ASSIGNMENT
Retype exactly the lines below, beginning with the first and ending with the line where "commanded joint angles" appears.

DATA EXTRACT
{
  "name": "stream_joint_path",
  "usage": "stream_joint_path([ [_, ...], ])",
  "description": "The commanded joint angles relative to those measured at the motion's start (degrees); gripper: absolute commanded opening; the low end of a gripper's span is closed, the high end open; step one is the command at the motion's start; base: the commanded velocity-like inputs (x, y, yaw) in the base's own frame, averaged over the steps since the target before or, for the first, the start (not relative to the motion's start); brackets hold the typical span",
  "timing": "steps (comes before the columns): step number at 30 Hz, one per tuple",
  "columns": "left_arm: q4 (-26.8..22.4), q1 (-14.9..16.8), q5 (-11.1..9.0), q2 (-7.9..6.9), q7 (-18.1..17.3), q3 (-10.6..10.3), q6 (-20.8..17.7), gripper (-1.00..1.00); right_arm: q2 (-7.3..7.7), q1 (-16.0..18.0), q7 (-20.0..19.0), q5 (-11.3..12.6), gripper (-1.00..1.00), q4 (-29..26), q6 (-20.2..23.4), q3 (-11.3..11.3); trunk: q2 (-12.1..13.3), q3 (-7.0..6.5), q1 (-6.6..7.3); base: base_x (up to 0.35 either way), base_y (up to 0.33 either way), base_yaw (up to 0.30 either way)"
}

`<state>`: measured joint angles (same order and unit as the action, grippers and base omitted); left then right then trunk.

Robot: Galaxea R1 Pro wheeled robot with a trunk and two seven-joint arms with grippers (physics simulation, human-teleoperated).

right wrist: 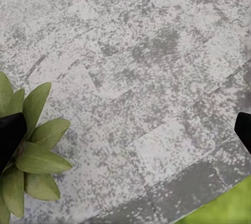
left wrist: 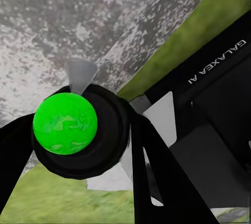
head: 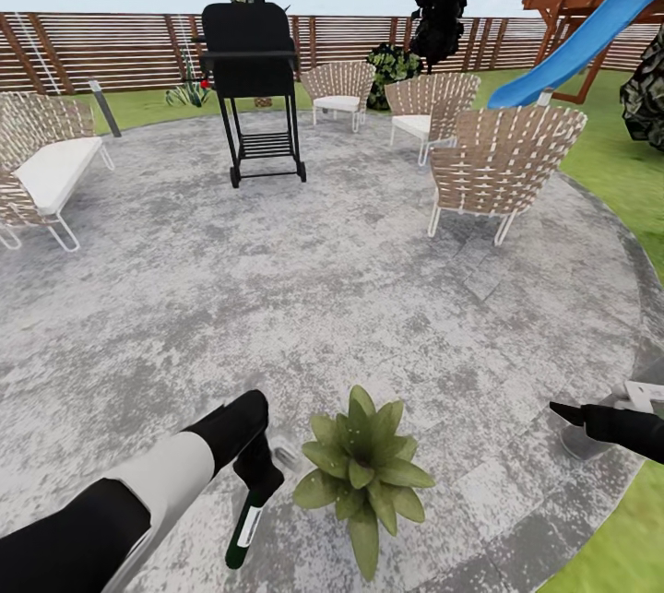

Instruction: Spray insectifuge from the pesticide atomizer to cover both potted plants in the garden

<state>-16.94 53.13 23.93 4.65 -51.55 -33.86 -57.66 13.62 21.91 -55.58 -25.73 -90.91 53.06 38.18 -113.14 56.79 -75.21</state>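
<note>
My left gripper (head: 257,479) is shut on the pesticide atomizer (head: 243,528), a dark green bottle with a white label that hangs bottom-down just left of a potted plant (head: 362,473). In the left wrist view the bottle's round green base (left wrist: 65,123) sits between the black fingers (left wrist: 151,166), with the whitish nozzle (left wrist: 81,73) beyond it. The right gripper (head: 564,411) hovers low to the right of this plant, and its wrist view shows it (right wrist: 127,132) open over paving, leaves (right wrist: 32,153) beside one fingertip. Another small rosette (head: 187,95) stands far off by the fence.
I stand on the round grey patio (head: 323,279). A black grill (head: 251,86) is ahead, with woven chairs (head: 503,164) to the right and a cushioned bench (head: 46,171) to the left. A blue slide (head: 590,35) and lawn (head: 618,169) lie beyond.
</note>
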Motion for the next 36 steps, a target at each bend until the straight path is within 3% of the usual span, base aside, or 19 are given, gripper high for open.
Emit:
stream_joint_path([
  [1,-0.1,-0.1,0.6,-0.11,-0.5,0.0,-0.2,-1.00,0.00,0.1,-0.6,-0.5,1.00,-0.1,0.2,0.1,0.0,0.06,0.01,0.000,0.000,0.000],
  [10,-0.1,-0.3,0.5,-1.18,-0.4,0.5,-0.2,-1.00,0.00,0.1,-0.6,-0.5,1.00,-0.1,0.2,0.1,0.0,0.44,0.01,0.000,0.000,0.035],
  [25,-0.5,3.0,0.5,-1.90,-0.5,0.7,-0.3,-1.00,0.04,0.1,-0.7,-0.5,1.00,-0.1,0.1,0.1,0.0,1.29,0.01,0.000,0.000,0.061],
  [36,-0.5,2.9,0.5,-1.34,-0.4,0.6,-0.3,-1.00,0.06,0.1,-0.8,-0.5,1.00,-0.1,0.1,0.1,0.0,1.69,0.01,0.000,0.000,0.065],
])
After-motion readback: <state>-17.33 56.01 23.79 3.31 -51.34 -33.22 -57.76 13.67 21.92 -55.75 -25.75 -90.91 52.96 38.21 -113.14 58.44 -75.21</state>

EXERCISE OUTPUT
{
  "name": "stream_joint_path",
  "usage": "stream_joint_path([ [_, ...], ])",
  "description": "The commanded joint angles relative to those measured at the motion's start (degrees); gripper: absolute commanded opening; the low end of a gripper's span is closed, the high end open; step one is the command at the motion's start; base: the commanded velocity-like inputs (x, y, yaw) in the base's own frame, averaged over the steps since the target before or, for the first, the start (not relative to the motion's start); brackets hold the typical span",

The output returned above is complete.